* Try it
Read the material below and tally how many lines hold the word "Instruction", giving the number and nothing else.

* Material to process
Start of Block

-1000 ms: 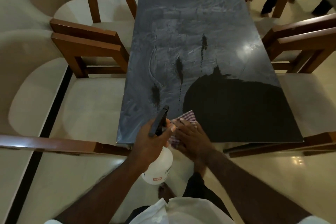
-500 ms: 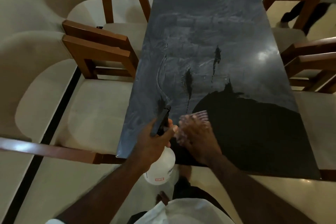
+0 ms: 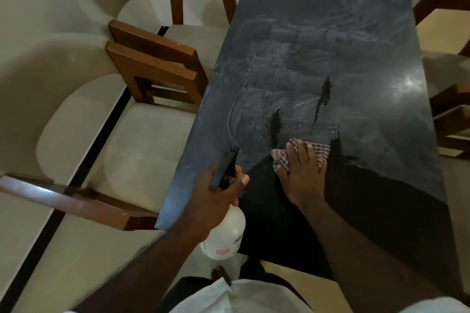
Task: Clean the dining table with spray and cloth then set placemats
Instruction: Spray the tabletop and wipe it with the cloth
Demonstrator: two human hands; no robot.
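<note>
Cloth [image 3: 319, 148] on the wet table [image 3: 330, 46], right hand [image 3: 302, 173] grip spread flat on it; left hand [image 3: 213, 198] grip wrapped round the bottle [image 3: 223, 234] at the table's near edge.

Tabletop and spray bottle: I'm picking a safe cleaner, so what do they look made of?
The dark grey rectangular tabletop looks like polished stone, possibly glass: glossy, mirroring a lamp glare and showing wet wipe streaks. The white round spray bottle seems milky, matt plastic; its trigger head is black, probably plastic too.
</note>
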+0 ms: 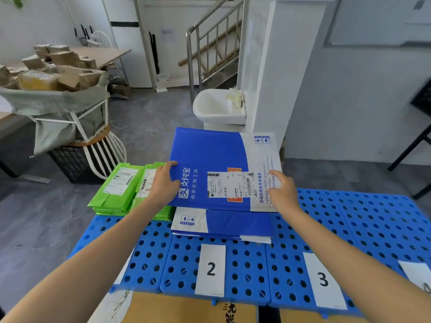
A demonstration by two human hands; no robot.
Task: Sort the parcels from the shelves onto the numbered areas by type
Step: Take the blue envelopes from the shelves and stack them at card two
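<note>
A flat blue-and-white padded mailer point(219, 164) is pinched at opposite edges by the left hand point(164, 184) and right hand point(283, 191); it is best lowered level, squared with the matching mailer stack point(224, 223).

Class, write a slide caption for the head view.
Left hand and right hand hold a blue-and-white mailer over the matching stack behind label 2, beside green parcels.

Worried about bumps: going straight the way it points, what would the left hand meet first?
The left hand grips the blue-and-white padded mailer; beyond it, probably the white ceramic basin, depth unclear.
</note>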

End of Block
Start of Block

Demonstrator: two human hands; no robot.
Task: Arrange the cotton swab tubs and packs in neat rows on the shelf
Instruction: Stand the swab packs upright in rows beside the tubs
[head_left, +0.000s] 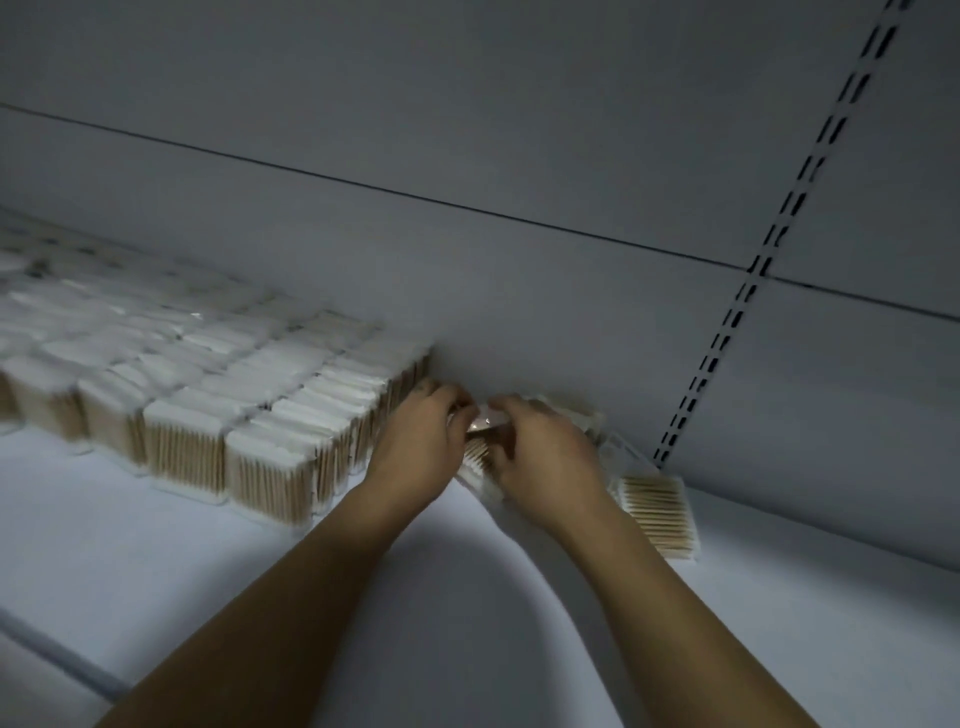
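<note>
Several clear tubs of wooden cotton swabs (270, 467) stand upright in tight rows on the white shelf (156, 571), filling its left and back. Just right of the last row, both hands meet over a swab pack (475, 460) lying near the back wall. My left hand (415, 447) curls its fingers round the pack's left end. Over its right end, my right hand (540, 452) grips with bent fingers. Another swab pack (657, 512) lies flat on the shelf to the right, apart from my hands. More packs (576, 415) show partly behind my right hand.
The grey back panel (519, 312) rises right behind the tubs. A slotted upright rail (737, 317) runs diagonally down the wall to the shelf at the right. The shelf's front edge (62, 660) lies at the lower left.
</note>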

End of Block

* Exercise output
2